The modern day shamans of the Amazon believe our world has severed its connection to spirit. That despite our intelligence and civilisation, we are missing out on ancient signals from the earth, messages from the natural world that we are no longer picking up, as if the earth is speaking to us.
Why should plants have this kind of intelligence, why should they contain messenger molecules capable of interacting with the human brain to cause such extreme life changing journeys of thought and perception. Could the earth know we are in danger and be trying to get a message to us, the problematic apes, to say wake up.
The shaman was right after all. The question I was asking, what does it all mean, had no answer. Once back from these journeys of the mind, the only reality we inhabit is the shared reality in front of our faces, and the learning and self-knowledge can be put into practice only right here, right now. So in this way, they can only be tools.

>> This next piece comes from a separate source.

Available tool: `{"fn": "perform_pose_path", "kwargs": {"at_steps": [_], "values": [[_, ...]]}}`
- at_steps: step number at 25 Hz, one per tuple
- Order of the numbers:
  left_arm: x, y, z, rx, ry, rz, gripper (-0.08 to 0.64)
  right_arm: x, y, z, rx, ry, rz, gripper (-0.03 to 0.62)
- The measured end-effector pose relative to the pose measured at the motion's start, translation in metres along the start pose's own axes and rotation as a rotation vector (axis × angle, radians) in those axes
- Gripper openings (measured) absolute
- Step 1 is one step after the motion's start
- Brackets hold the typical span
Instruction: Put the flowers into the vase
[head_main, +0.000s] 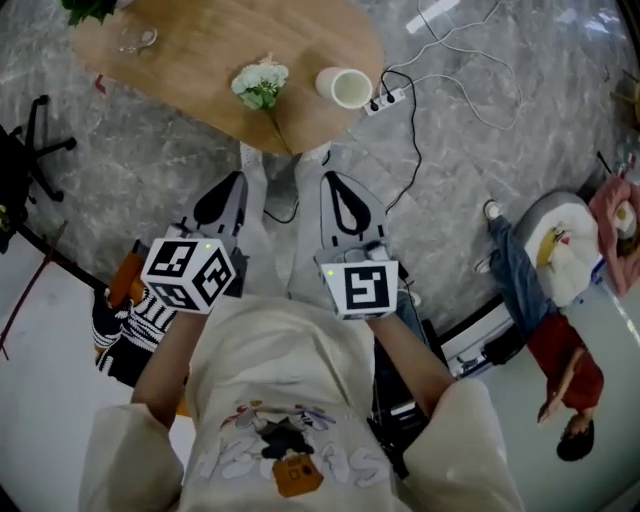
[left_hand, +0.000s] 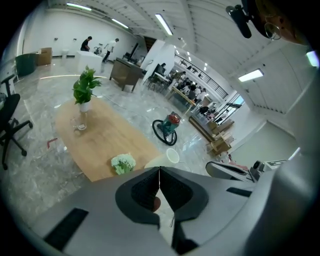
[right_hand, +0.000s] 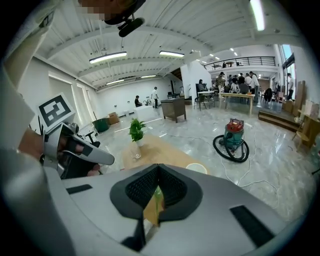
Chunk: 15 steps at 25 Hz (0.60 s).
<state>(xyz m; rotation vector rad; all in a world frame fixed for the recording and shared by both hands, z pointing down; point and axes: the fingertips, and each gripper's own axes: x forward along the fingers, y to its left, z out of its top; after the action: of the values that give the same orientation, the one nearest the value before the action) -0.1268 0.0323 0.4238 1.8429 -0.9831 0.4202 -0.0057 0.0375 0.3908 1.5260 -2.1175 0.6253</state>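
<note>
My left tongs (head_main: 236, 178) and right tongs (head_main: 331, 178) are both clenched on nothing, short of the tabletop (head_main: 190, 55). I should open one first, then pinch the stem crosswise, sparing the blossoms. The flowers (head_main: 260, 83) lie flat beside the vase (head_main: 345, 87), heads away from me, stem running to the near edge.

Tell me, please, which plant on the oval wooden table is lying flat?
The white-and-green flower bunch, stem flat on the tabletop; the leafy green plant stands upright at the far end.
</note>
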Motion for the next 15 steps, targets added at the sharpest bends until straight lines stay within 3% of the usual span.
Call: {"fn": "perform_pose_path", "kwargs": {"at_steps": [8,15], "values": [[0.036,0.044,-0.027,-0.094,-0.02,0.08,0.009,0.048,0.008,-0.038,-0.019,0.044,0.062,0.006],[0.064,0.071,-0.053,-0.179,-0.047,0.134,0.009,0.074,0.001,-0.076,0.007,0.06,0.053,0.006]]}}
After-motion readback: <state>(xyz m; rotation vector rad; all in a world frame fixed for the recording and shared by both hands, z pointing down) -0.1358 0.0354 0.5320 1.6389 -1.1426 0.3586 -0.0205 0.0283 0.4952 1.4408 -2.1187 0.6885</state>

Still, the questions they pose are the best in town.
The Swiss Chemist Albert Hoffman who discovered LSD and lived til the age of 102, would take tiny quantities of acid and go wandering around his garden in the early morning. In conversations with his friend Stanislav Grof, he said:
I see the hand of God there. If they think this is just the work of atoms, they don’t know what they are talking about.
If the doors of perception were cleansed, every thing would appear to man as it is, Infinite. These things, whatever they are, miraculously bring about a sense of connection to the universe far beyond the narrow band of our consciousness. The greatest mystery of all. And yet, this way of seeing is there all around us, always, if we keep our eyes open and learn how to look.